Premiership pre-match press conferences this week have been dominated by talk of the English players being racially abused in Montenegro. Some of the top bosses have given ideas about possible sanctions, ranging from teams walking off the pitch, 10-minute breaks, etc.
Pep Guardiola passionately spoke about how football can help educate people. The irony being that no man has been more outspoken about racism in the UK, more than his midfielder Sterling. Yet when the winger was clearly being verbally attacked at Stamford Bridge, the ref, his captain, his coach, no one ……. asked if he wanted to walk off the field.
That’s okay though, because every summer clubs get together to agree rules/regulations in his to make the game better. Surely then, first on the agenda will not be clarification on offside or consistency on VAR but a signed document on agreed punishments for when supporters break the law. The reality of course is in a week’s time we will be debating something else, with nothing done to clean up the sport.

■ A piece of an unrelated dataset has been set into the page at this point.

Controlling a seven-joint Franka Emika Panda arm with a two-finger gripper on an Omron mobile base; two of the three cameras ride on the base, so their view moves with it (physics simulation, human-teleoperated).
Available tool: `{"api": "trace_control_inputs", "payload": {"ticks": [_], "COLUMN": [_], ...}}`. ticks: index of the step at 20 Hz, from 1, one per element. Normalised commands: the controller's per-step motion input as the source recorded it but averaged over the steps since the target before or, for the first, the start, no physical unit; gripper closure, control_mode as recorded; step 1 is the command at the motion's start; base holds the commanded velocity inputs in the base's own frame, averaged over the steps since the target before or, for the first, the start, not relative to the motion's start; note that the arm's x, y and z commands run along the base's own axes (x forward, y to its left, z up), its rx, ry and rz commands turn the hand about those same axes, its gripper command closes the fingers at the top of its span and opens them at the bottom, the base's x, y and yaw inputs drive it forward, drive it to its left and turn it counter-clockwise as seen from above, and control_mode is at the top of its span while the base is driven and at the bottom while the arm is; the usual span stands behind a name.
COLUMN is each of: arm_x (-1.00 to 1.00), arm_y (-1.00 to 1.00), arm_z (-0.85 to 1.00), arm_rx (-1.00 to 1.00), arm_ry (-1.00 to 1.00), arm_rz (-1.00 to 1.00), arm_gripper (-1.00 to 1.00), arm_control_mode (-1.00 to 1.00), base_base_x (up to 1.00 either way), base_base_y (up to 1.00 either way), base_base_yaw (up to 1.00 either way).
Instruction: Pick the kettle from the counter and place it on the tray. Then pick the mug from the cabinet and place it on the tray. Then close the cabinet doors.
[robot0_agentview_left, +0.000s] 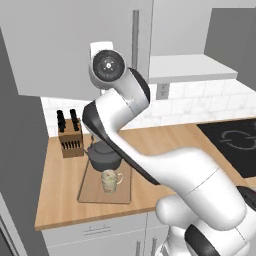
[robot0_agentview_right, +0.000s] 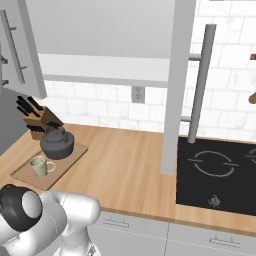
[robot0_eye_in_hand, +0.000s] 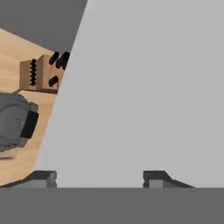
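Two jobs look done: the kettle (robot0_agentview_left: 103, 155) and the mug (robot0_agentview_left: 111, 180) are both sitting on the tray (robot0_agentview_left: 88, 190), far below the claw (robot0_eye_in_hand: 99, 176). So the cabinet doors are next (my guess). The claw is pointing flat at the left door (robot0_eye_in_hand: 144, 87), very close to its face, w/ the knife block (robot0_eye_in_hand: 38, 73) and kettle off to its side. Its two tips are standing apart w/ nothing between them. The door is a big stiff panel, smooth and slippery, swinging on hinges; pushing on the flat face should work, or hooking the long silver bar handle (robot0_agentview_left: 135, 40). The arm is reaching up high, elbow bent, wrist lifted up by the cabinet.
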Motion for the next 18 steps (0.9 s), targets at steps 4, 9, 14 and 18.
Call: {"api": "trace_control_inputs", "payload": {"ticks": [4, 9, 14, 18], "arm_x": [0.54, 0.68, 0.74, 0.48], "arm_y": [-0.06, -0.02, -0.02, 0.0], "arm_z": [-0.31, -0.35, -0.25, -0.24], "arm_rx": [-0.16, -0.15, -0.05, 0.0], "arm_ry": [-0.01, 0.0, 0.02, 0.01], "arm_rz": [-0.06, -0.05, -0.02, 0.0], "arm_gripper": [-1.0, -1.0, -1.0, -1.0], "arm_control_mode": [-1.0, -1.0, -1.0, -1.0], "base_base_x": [0.0, 0.0, 0.0, 0.0], "base_base_y": [0.0, 0.0, 0.0, 0.0], "base_base_yaw": [0.0, 0.0, 0.0, 0.0]}}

While the likes of Klopp or Sarri might mean what they say, they could also be reeling off bullet points from a statement prepared by their PR team. There have been so many incidents that in 2019, talk is cheap. There is so much money in the industry that if owners/chairmen really were disgusted by racial discrimination, they could put their money where they mouth is. The fact they won’t agree to any legislation that could directly hurt them tells you where their priorities are. You mention empty stadiums or points deductions as a deterrent, they’re thinking about finances not the welfare of people.
It’s not just the millionaires. When Jack Grealish was hit by a fan a month ago, I suggested what the consequences could be. Certain readers didn’t feel the majority should be hurt by the minority. The FA don’t seem to be doing anymore to the Blues than a fine. Just like they didn’t do anything brave to make an example out of the idiot who threw a banana at Auba. Having promised action, what action plan was put in place after the Sterling/Chelsea incident?
Because of course the moment matches played behind closed doors, or away fans are banned, that’s England admitting we have a problem in our league. That in turns affects the image of us being ‘the best in the world’. From there you have a domino effect. Less companies want to sponsor a product with empty seats. Businesses wouldn’t appreciate missing out on traveling fans spending money in their cities for a whole weekend.
So, think about that and ask yourself, is a Stan Kroenke really going to encourage players walking off a pitch? So many look down on Italy and Croatia for crowd trouble, like we are above that in Britain. Yet our version of Zero tolerance is it exists as long as it doesn’t hurt anyone in the pocket.